The goal of this notebook is to setup a global model training framework, where a single model is trained on all pc types.

In [None]:
import os

from dotenv import load_dotenv
import mlflow

from src.modeling.multivariate_model_training import train_global_model

load_dotenv()
mlflow.set_tracking_uri(os.getenv("MLFLOW_TRACKING_URI"))

In [None]:
# Suppress annoying mlflow warning about dependencies
# We manage dependencies with uv...

import warnings

warnings.filterwarnings("ignore", message="Failed to resolve installed pip version")

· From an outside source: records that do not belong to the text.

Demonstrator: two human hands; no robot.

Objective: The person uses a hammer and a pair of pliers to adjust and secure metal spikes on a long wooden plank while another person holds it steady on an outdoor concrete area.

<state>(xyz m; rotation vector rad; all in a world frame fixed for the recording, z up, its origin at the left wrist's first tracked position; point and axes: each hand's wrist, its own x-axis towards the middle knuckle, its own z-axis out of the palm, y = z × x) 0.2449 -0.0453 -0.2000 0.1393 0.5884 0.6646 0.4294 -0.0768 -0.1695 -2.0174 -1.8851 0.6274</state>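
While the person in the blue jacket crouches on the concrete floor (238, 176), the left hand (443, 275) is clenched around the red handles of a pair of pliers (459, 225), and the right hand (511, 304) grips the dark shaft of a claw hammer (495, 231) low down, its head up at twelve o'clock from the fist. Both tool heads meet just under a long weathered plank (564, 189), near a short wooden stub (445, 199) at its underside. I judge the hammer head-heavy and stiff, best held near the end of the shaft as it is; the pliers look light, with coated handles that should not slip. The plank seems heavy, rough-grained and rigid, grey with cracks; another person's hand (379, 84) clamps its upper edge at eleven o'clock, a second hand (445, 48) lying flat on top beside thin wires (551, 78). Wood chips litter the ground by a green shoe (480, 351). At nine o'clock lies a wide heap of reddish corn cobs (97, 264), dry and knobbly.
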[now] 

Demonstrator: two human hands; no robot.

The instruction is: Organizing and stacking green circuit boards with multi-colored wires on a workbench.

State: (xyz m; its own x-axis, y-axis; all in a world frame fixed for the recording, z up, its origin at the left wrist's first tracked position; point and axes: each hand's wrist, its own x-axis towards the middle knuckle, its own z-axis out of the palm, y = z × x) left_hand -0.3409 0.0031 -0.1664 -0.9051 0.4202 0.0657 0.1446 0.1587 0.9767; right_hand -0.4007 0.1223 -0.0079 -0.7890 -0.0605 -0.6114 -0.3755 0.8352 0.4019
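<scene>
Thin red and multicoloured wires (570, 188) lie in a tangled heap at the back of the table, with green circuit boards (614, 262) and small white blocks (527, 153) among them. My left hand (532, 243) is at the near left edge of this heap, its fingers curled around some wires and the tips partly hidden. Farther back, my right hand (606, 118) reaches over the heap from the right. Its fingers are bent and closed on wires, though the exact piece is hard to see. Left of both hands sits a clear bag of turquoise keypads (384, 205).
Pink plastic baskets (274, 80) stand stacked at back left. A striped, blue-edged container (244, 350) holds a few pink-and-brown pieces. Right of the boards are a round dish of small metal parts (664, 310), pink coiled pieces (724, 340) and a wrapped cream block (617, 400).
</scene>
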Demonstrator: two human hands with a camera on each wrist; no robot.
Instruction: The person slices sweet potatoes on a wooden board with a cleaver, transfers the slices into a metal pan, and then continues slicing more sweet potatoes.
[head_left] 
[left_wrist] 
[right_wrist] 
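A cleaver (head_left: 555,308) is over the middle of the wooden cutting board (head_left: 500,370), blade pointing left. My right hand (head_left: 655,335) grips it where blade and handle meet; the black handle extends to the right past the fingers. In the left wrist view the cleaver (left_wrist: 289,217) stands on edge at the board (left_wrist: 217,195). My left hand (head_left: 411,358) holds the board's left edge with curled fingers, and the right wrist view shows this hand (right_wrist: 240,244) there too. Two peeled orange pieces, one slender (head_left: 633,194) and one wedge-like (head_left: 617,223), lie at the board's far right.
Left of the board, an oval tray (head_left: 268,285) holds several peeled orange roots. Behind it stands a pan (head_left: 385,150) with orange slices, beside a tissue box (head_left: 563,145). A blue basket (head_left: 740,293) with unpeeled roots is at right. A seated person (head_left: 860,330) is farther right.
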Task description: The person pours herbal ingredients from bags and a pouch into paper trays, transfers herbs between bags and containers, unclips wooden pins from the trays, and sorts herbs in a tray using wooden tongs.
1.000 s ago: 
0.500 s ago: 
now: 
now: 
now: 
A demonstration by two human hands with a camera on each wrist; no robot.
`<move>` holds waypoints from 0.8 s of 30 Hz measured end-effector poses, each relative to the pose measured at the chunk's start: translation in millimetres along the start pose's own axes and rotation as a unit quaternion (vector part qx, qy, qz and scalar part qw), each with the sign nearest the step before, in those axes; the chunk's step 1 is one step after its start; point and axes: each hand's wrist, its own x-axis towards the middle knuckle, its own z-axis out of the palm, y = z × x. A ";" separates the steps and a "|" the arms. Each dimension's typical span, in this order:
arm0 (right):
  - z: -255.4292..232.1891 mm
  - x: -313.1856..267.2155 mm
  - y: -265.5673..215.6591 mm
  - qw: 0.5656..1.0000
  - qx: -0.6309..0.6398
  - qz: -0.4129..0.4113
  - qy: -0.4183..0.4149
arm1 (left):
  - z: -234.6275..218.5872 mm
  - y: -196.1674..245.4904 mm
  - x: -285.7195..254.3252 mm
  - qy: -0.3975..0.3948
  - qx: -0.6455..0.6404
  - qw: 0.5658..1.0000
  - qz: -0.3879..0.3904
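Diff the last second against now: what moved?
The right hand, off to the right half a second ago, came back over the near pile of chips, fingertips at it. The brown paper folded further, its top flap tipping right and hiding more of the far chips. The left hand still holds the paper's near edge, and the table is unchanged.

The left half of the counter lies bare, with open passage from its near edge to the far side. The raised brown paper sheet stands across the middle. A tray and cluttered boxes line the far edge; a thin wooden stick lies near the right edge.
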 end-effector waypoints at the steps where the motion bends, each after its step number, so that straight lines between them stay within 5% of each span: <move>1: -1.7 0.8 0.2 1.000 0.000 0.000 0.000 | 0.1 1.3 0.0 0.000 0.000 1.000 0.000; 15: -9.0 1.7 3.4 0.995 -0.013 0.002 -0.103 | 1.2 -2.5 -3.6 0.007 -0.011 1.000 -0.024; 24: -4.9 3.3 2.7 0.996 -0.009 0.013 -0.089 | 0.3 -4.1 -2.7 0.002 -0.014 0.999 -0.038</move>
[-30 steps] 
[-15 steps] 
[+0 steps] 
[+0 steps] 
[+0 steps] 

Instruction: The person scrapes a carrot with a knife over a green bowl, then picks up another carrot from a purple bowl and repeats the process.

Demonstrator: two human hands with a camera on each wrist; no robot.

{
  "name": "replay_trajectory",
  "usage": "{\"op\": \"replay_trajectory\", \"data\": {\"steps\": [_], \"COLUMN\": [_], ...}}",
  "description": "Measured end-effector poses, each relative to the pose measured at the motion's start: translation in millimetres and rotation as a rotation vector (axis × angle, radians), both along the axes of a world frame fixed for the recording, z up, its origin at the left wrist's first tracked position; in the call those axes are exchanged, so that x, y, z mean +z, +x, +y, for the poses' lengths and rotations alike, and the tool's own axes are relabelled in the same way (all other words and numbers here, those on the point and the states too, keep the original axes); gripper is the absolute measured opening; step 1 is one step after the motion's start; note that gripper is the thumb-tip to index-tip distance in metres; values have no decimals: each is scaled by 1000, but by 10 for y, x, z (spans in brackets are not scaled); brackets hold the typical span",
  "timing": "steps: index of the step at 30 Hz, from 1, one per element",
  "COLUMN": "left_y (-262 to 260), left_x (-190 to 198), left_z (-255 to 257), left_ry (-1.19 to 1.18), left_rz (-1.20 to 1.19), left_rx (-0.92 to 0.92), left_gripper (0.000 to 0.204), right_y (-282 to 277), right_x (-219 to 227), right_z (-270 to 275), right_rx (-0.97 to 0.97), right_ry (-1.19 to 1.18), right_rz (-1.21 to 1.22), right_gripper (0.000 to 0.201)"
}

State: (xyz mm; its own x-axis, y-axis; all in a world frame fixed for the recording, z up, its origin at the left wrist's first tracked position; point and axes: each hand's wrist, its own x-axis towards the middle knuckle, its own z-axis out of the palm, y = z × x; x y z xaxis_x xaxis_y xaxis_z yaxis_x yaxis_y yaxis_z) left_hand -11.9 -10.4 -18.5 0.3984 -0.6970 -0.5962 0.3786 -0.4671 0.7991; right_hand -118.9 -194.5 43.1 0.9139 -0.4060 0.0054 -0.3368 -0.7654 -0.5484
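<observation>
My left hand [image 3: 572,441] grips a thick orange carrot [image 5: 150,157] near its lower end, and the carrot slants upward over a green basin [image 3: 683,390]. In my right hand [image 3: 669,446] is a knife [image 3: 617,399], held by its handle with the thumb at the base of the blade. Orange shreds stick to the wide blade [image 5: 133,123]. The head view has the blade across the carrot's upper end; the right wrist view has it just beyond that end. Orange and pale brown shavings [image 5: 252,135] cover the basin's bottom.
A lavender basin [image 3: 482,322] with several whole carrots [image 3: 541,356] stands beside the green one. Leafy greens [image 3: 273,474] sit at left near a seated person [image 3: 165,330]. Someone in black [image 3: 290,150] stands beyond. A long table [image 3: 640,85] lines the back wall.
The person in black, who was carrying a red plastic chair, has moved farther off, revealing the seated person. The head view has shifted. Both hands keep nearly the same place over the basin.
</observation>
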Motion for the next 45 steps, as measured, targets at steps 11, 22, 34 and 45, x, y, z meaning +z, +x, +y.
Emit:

# 1. Load and Prepare Data 

**See `src/modeling/multivariate_data_prep.py` -> `load_and_prepare_data` for details.**

In [None]:
# from src.modeling.multivariate_data_prep import load_and_prepare_data

# df, target_col, feature_cols = (
# load_and_prepare_data(group_by_pc_types=False, horizon=6)
# )

We define a function to load data and separate features and target variable from the dataframe. There are different types of features:
- Target variable: `pc_price`.
- Meta features: `region`, `pc_type` and `date`. (Used for grouping and weighting but not as model features.)
- Numerical features: `pc_price_lag_*`, `pc_price_rolling_mean_*`, `regional_avg_price`, `regional_price_volaility_`, `price_deviation_from_regional_avg`, exogenous features like `bpa_capacity_loss_kt` and their lags (less lags than for target), and time features like `month_sin`, `month_cos` and raw `month` or `year`.
- Categorical binary features (can keep as is, tree based models handle $0$ and $1$):  `is_recycled`, `is_glass_filled`, `is_flame_retardant`.
- Categorical features with multiple categories (Label encoded): `region`, `pc_type`.

# 2. Split Data

**See `src/modeling/multivariate_data_prep.py` -> `adaptive_train_validation_test_split` and `adaptive_train_test_split` for details.**

In [None]:
# from src.modeling.multivariate_data_prep import adaptive_train_test_split

# train_df, test_df = adaptive_train_test_split(
#     df,
#     target_test_ratio=0.2,
#     min_train_samples=55,
#     min_test_samples=20,
#     group_by_pc_types=False,
# )

For data not grouped by PC types, we can use a standard train-validation-test split. However, since the data is imbalanced across different pc types, we need to ensure that the train set and the test set contain enough samples from each pc type.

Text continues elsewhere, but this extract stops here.